Mean follow-up of 44.5 months (range: 40-49 months) revealed recurrence in one eye with success rate being 91.7%. A repeat protocol for the recurrent lesion resulted in 100% success.

Discussion

OSSN though previously considered being an uncommon entity, a number of reports have been appeared in world literature in recent years; [6],[7] however, another study had 26 cases over 7 years period. OSSN is no more a rare entity; [8] we had 12 patients with primary OSSN between 1 st Jan and 31 st December 2009. Mean age at presentation was 45.25 years (range: 23-73 which is much lesser than that observed in other studies; 64 years (range: 47-87), [9] 69 years (range: 32-94). [10]
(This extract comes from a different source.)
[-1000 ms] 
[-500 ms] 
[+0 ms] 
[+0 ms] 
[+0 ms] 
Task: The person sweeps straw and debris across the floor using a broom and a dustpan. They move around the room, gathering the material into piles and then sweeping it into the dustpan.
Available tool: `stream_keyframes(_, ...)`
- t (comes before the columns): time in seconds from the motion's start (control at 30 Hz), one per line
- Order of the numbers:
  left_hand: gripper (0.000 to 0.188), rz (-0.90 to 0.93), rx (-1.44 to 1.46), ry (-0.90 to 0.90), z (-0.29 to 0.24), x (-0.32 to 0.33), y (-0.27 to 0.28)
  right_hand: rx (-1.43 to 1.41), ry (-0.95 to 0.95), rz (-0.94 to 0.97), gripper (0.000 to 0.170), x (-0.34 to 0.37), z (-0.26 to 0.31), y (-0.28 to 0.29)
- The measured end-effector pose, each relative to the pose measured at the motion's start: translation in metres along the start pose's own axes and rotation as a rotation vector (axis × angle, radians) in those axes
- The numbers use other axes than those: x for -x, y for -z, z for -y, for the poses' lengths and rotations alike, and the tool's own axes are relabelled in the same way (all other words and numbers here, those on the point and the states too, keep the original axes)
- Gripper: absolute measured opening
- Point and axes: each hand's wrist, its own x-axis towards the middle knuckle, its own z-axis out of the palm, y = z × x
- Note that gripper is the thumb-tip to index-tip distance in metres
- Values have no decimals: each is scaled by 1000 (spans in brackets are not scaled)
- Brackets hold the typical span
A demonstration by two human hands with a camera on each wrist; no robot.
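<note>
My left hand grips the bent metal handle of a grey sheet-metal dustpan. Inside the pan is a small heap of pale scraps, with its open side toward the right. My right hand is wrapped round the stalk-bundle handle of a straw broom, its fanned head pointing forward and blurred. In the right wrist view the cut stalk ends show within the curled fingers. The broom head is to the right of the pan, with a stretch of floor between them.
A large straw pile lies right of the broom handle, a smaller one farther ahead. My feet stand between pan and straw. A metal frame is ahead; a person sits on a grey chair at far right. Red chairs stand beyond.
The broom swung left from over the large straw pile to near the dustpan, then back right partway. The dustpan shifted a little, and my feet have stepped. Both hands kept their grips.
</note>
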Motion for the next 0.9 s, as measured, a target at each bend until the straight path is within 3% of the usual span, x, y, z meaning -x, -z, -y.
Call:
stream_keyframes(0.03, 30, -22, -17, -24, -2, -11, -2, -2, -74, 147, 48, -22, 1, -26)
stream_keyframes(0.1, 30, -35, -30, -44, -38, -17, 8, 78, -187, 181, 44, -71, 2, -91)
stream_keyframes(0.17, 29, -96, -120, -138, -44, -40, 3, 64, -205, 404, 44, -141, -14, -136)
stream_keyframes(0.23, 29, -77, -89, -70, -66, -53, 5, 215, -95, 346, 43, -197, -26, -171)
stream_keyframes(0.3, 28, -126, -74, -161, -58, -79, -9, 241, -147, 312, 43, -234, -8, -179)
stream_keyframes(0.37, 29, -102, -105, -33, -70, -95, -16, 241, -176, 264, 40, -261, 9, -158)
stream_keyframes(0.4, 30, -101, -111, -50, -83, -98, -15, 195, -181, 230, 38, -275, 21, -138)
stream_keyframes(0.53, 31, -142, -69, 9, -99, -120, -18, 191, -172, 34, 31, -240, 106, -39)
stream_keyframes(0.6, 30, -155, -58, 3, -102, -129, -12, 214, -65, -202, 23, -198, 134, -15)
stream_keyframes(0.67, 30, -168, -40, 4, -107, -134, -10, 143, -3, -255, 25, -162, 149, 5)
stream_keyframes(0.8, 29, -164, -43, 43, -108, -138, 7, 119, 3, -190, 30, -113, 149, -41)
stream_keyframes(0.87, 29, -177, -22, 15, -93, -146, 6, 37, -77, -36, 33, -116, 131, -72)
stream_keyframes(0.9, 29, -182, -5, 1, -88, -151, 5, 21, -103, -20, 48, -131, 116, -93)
Most common risk factors were exposure to sunlight and smoking similar to other studies. [3],[11] A total of 83% of eyes had FB sensation as the presenting symptom and 58% presented beyond 6 months, similar to that reported by Prabhasawat et al. [12] A total of 75% of patients had larger than 8 mm sized tumors and 50% of them had corneal infiltration (6 of 12 eyes) at presentation. A total of 75% had SCC similar to Babar et al′s study; [13] these presentations in our study suggested that our patients presented at an advanced stage.
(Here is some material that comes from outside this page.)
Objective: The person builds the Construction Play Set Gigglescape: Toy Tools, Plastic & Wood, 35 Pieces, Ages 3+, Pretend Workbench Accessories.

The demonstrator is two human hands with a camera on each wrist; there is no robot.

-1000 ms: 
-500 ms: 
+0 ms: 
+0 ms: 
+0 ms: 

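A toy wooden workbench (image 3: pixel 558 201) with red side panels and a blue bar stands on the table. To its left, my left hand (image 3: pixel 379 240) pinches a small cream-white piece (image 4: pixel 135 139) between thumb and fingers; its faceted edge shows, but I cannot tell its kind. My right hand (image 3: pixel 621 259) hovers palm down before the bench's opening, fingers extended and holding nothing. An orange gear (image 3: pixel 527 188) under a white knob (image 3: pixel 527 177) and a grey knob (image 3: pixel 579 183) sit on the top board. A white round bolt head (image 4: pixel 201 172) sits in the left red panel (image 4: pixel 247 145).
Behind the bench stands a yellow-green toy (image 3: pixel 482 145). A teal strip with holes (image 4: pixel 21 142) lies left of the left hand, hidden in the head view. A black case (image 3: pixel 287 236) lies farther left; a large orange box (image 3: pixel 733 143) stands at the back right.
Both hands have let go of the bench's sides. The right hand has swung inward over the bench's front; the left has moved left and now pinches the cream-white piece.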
Primary excision has been the mainstay of treatment for OSSN, as it is impossible to exclude invasive disease on clinical grounds or with impression cytology. Excision allows an immediate histopathological diagnosis, surgical debulking, and excludes life-threatening invasive carcinoma. [14] As per Kaines et al′s study (Kaines A, Malhotra R, Selva D, et al. Conjunctival squamous cell carcinoma with perineural invasion. Arch Ophthalmol, [in press]), the disadvantage of primary excision alone is the high recurrence rate which ranges from 15% to 52%.Therefore, numerous adjunctive treatments have been described in an attempt to decrease the rate of recurrence and the efficacy of various adjunctive therapies has been debated.

Despite the effort to excise the tumor with a wide healthy rim, only three cases (25%) had marginal clearance and the rest had residual dysplastic edges, suggestive of multifocal origin of OSSN or macroscopically invisible tumor edges. In such a situation, a repeat surgery to clear residual edges with safety margins would leave not only a large defect in ocular surface but also would lead to limbal stem cell deficiency. [14] Hence, Mitomycin C, an alkylating agent which acts by inhibiting DNA synthesis and produces cell death by apoptosis and necrosis was used. [15] As the drug has a preferential action for rapidly dividing cells, acts as a significant antitumor agent and since 1994, several groups have reported the use of MMC in the treatment of both primary and recurrent OSSN. [16],[17],[18],[19],[20],[21],[22]

Post operative MMC in such cases not only avoids repeat surgery but also can treat the entire ocular surface, destroy subclinical disease, and prevent new tumors arising elsewhere on the ocular surface and, thereby would contribute for a better outcome.

Conclusion

As surgical excision alone does not suffice in the management of OSSN, combined therapy with post operative topical Mitomycin C has synergistic effect and certainly prevent recurrence; more so, when patients presents late and less likely to come for follow-up. Hence, we conclude that Mitomycin C is an effective adjuvant in the management of OSSN.